> **Task instructions**: Beneath this task are records; count the lines among them that contain the word "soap" and answer with the number only.

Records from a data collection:
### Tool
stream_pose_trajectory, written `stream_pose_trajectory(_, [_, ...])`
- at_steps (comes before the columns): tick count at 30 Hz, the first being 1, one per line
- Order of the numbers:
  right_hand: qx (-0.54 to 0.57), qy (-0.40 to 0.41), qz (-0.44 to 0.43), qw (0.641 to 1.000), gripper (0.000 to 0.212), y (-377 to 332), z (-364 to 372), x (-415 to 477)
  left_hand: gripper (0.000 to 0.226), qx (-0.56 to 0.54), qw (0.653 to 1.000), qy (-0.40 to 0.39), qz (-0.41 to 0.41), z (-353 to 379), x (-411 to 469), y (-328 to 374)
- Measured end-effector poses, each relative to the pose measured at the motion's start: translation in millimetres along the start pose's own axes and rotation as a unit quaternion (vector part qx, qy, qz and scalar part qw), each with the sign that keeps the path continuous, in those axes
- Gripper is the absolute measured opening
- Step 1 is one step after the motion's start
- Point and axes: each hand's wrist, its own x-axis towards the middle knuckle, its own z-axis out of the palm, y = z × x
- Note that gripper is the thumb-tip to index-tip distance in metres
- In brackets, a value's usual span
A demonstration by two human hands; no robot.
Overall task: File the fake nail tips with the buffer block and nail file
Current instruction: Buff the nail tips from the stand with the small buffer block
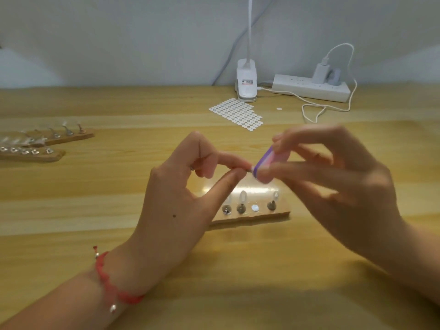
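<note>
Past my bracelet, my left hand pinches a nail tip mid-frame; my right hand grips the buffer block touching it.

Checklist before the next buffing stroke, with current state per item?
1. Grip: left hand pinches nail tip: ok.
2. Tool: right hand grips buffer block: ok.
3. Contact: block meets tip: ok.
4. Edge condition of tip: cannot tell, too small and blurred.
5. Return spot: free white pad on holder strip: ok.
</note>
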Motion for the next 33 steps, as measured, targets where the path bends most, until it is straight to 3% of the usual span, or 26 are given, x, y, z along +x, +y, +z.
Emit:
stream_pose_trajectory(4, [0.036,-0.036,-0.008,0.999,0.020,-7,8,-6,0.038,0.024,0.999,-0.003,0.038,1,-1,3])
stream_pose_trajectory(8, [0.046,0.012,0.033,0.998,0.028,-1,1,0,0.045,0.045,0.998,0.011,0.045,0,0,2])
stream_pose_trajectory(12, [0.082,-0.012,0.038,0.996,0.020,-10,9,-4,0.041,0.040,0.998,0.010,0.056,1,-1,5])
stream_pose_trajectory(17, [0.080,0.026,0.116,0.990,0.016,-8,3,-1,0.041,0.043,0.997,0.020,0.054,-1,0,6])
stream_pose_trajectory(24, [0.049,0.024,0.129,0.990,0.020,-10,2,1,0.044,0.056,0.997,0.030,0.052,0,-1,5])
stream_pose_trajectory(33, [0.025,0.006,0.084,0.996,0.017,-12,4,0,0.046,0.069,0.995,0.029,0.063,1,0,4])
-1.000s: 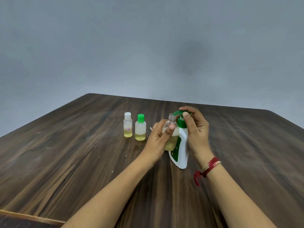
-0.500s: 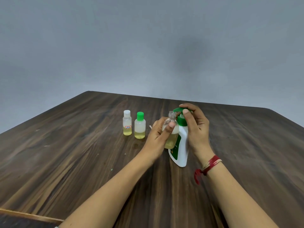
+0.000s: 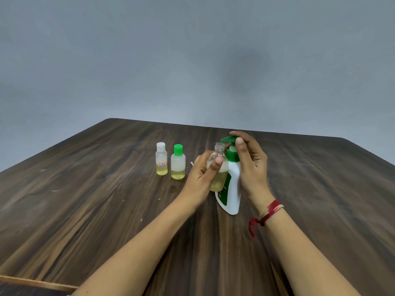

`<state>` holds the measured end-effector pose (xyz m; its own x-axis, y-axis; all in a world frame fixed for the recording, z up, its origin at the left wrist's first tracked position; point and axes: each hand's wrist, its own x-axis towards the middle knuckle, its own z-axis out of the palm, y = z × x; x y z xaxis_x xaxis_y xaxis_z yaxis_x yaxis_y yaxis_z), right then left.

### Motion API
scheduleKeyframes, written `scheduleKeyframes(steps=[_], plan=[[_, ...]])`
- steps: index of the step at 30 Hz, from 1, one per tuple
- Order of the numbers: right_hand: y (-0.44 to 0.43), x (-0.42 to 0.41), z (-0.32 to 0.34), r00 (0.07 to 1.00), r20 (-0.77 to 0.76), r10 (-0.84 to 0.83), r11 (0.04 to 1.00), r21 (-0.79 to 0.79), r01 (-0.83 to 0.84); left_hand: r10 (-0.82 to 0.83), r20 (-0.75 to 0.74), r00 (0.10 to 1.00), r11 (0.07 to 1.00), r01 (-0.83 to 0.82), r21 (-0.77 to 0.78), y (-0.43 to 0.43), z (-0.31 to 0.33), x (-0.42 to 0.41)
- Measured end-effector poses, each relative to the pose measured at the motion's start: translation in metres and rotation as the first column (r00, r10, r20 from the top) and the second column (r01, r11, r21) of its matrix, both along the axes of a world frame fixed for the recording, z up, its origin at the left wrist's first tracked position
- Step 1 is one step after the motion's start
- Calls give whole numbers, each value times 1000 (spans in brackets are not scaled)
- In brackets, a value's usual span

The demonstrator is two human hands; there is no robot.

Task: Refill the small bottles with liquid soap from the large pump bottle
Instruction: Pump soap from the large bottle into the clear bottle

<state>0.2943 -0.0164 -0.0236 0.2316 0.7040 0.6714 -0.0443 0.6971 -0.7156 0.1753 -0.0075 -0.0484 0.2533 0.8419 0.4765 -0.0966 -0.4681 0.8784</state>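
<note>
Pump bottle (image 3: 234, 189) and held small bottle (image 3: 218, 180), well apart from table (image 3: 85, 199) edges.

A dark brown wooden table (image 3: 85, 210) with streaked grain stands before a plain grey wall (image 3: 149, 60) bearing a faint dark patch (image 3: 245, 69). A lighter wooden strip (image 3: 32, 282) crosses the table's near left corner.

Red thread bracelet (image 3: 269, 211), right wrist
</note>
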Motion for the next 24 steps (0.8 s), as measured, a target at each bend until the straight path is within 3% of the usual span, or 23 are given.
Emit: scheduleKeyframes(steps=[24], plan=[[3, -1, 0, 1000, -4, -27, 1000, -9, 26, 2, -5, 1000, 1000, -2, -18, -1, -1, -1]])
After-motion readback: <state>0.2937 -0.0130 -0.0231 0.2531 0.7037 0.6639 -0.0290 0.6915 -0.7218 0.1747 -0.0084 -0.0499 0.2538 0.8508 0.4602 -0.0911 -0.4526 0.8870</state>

> **Response to the task**: 2